La remake se despega del original pero mantiene la potente premisa inicial: cuando un avión que transporta un arma bacteriológica del ejército cae accidentalmente al río contaminando el sistema de agua corriente de todo un pueblo, las fuerzas armadas ponen en acción un rápido plan de contingencia que implica aislar a la población y liquidar sin miramientos a cualquiera que se oponga o intente fugarse. La principal diferencia con la película del ‘73 radica en que aquélla alternaba el punto de vista del grupo de los civiles que escapaban a la cuarentena, con el del ejército y los burócratas que no encontraban una solución a lo que ellos mismos habían desatado. Ahora hay un punto de vista único: el del sheriff (el eficiente Timothy Olyphant) y su esposa, la médica del pueblo (Radha Mitchell, la protagonista de Melinda y Melinda), mientras que las autoridades son una presencia amenazante pero casi siempre desde la distancia. Entre los personajes que acompañan a los protagonistas (y que pueden perderse en cualquier momento) el más interesante es el del asistente del sheriff (Joe Anderson), cuyo descenso hacia la locura tiene un efecto ambiguo y perturbador: ¿está infectado o su comportamiento agresivo es la respuesta posible de un ciudadano promedio ante una situación de pánico e incertidumbre general?

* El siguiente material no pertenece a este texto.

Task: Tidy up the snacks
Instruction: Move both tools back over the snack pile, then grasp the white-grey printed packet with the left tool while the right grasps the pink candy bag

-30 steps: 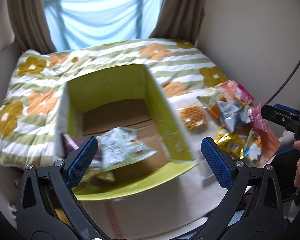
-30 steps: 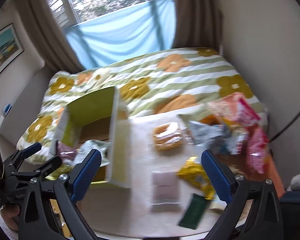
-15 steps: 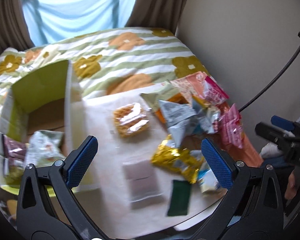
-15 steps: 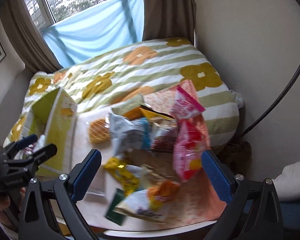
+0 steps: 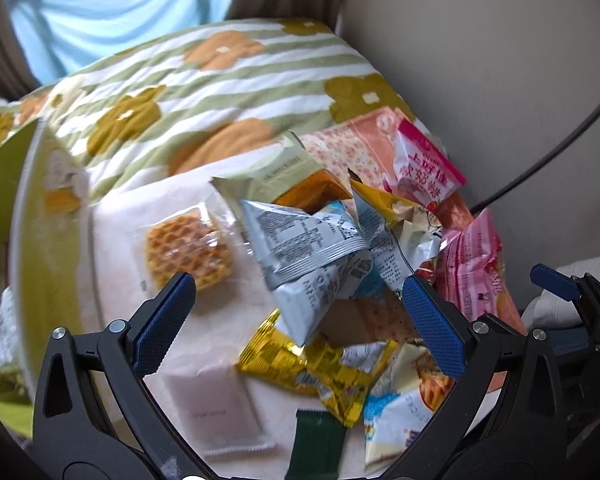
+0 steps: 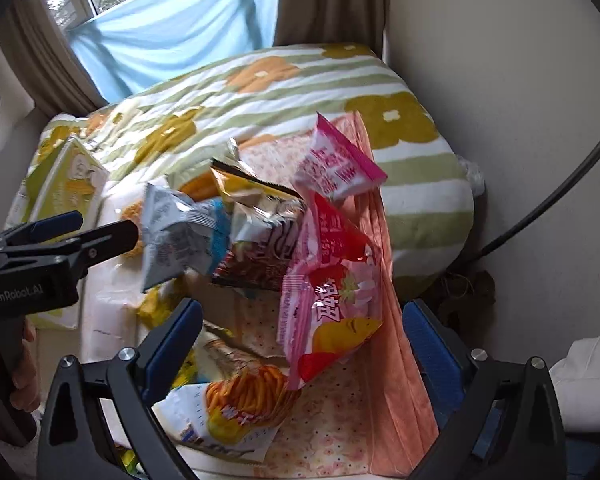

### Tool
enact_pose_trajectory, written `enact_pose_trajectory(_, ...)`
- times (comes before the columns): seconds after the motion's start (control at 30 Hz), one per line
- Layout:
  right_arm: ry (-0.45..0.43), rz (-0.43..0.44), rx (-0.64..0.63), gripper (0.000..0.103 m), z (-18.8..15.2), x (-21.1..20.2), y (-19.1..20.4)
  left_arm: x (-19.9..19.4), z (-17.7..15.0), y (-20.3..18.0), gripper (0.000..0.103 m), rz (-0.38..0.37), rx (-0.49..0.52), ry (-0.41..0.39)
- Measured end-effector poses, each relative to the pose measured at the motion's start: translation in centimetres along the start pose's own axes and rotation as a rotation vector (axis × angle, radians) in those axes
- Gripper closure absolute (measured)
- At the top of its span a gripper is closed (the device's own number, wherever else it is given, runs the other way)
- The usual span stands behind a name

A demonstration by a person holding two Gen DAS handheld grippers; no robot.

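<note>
Having swung away from the green box (image 5: 4, 216), now at 9 o'clock, both the left gripper (image 5: 300, 320) and right gripper (image 6: 300, 344) hang spread and empty over the snack pile (image 5: 340, 264), so another pick probably comes next.

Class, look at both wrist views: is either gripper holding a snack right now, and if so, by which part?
Nothing is held. The left gripper and right gripper are both open, with the snack pile beyond their fingers.
</note>
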State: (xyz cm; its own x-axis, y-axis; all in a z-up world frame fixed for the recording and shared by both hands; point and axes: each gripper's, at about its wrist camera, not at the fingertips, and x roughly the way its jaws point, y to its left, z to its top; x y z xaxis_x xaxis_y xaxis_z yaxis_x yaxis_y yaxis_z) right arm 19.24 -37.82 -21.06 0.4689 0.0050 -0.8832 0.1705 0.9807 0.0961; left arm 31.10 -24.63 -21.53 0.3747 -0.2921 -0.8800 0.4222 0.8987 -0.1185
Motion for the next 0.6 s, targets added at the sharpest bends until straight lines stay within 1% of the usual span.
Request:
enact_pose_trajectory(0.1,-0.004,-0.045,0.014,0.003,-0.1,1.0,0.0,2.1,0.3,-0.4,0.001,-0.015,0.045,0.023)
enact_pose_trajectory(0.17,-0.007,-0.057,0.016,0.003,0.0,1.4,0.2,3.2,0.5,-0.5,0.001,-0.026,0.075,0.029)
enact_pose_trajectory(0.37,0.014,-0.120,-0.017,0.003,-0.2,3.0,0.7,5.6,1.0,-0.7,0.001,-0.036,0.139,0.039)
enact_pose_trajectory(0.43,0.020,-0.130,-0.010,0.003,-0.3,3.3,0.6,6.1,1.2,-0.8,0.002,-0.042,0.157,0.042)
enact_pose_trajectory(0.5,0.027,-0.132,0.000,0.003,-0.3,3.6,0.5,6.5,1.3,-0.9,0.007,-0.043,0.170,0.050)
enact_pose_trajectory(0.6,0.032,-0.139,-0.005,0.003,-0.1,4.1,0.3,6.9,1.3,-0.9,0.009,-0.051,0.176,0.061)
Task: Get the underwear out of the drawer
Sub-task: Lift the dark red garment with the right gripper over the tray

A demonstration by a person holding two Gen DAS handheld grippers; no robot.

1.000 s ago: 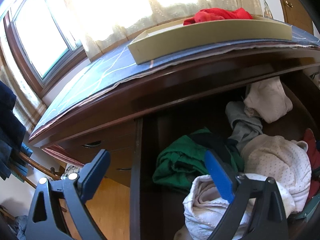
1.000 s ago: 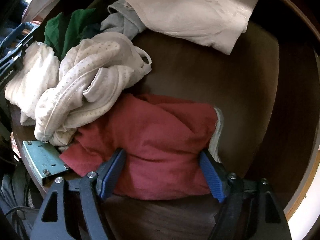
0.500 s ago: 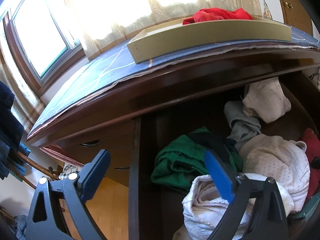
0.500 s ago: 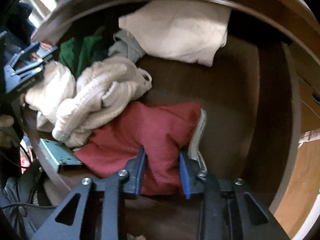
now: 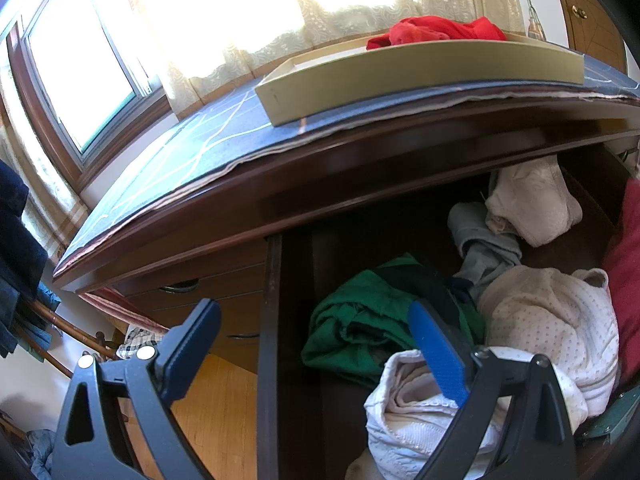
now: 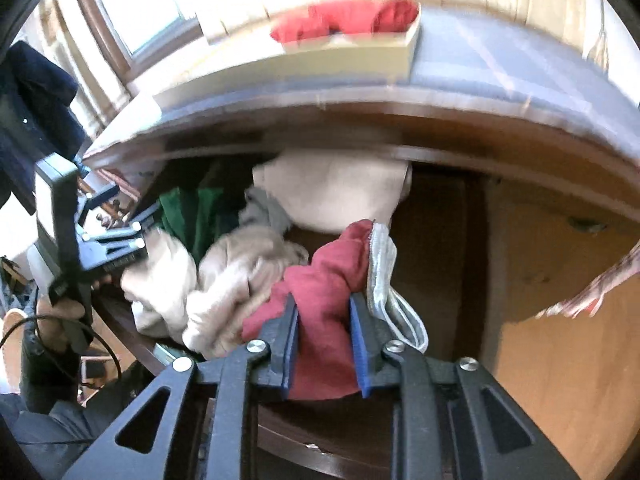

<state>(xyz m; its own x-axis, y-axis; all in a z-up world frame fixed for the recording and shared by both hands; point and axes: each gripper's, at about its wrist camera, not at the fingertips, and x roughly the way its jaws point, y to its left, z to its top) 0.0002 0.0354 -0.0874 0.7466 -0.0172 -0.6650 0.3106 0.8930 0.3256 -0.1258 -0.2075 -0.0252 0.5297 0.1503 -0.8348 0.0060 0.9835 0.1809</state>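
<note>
Rt jaws' grip on red underwear point(image 6: 320, 312), rt-only.

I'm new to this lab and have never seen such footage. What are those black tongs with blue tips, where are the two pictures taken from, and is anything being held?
No robot here: a person holds a two-finger gripper in each hand, each carrying a fisheye camera looking along its fingers.

One picture is from the left gripper, open beside the open drawer, holding nothing. The other is from the right gripper, whose jaws have just been closing and now pinch dark red underwear lifted over the drawer.

Left inside: green, grey and cream garments. On the dresser top, a beige tray holds a red garment.
</note>
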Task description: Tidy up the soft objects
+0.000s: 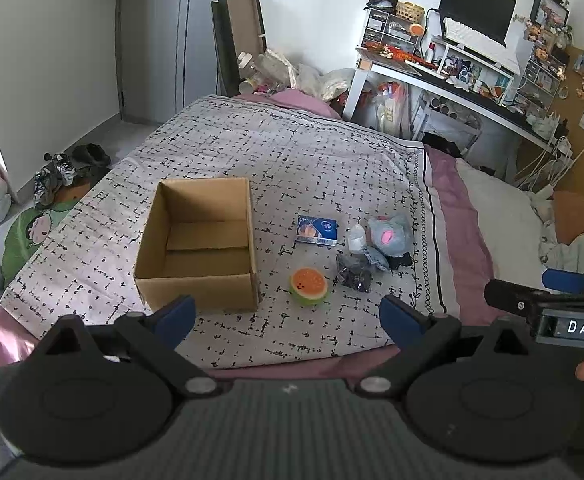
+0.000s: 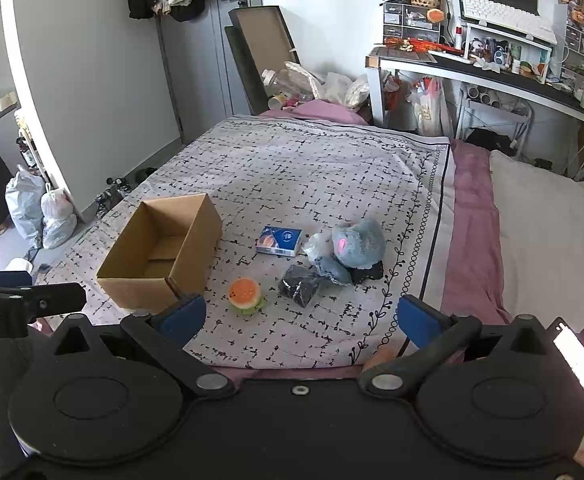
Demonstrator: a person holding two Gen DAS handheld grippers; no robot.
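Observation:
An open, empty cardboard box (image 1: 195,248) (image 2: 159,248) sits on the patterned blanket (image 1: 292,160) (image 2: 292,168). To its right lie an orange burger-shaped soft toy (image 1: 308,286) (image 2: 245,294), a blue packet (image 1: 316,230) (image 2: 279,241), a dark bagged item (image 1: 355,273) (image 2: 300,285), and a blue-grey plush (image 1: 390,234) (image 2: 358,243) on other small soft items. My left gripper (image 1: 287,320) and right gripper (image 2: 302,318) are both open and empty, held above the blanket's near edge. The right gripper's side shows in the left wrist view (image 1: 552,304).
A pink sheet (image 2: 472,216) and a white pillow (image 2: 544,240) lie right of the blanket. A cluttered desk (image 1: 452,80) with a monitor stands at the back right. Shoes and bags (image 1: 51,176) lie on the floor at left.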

Como en el original, para las autoridades todos los civiles somos sacrificables frente al riesgo de una pandemia mayor, y no tarda en sugerirse la “solución” nuclear. Pero si en el ‘73, como con los zombies del ‘68, la lectura política estaba servida –Vietnam ardía, el ejército era el enemigo–, ahora, que el 11-S, los atentados con ántrax y la administración Bush quedaron atrás y las gripes globales del pollo y del chancho fueron superadas, el blanco es un poco más difuso. Acaso la actual ola de películas sobre epidemias no sea sino un reflejo de cierto miedo impreciso y deforme –a la infiltración invisible, al peligro “dentro de casa”, a nuestros protectores convertidos en nuestra mayor amenaza, a un sistema político que no encuentra respuestas a la crisis– que se ha instalado de manera permanente entre nosotros. Y del que, como lo indican las amargas resoluciones de The Crazies y su remake, y como ocurre en los abiertos espacios rurales en que transcurren una y otra, sólo se puede correr, pero no hay dónde esconderse.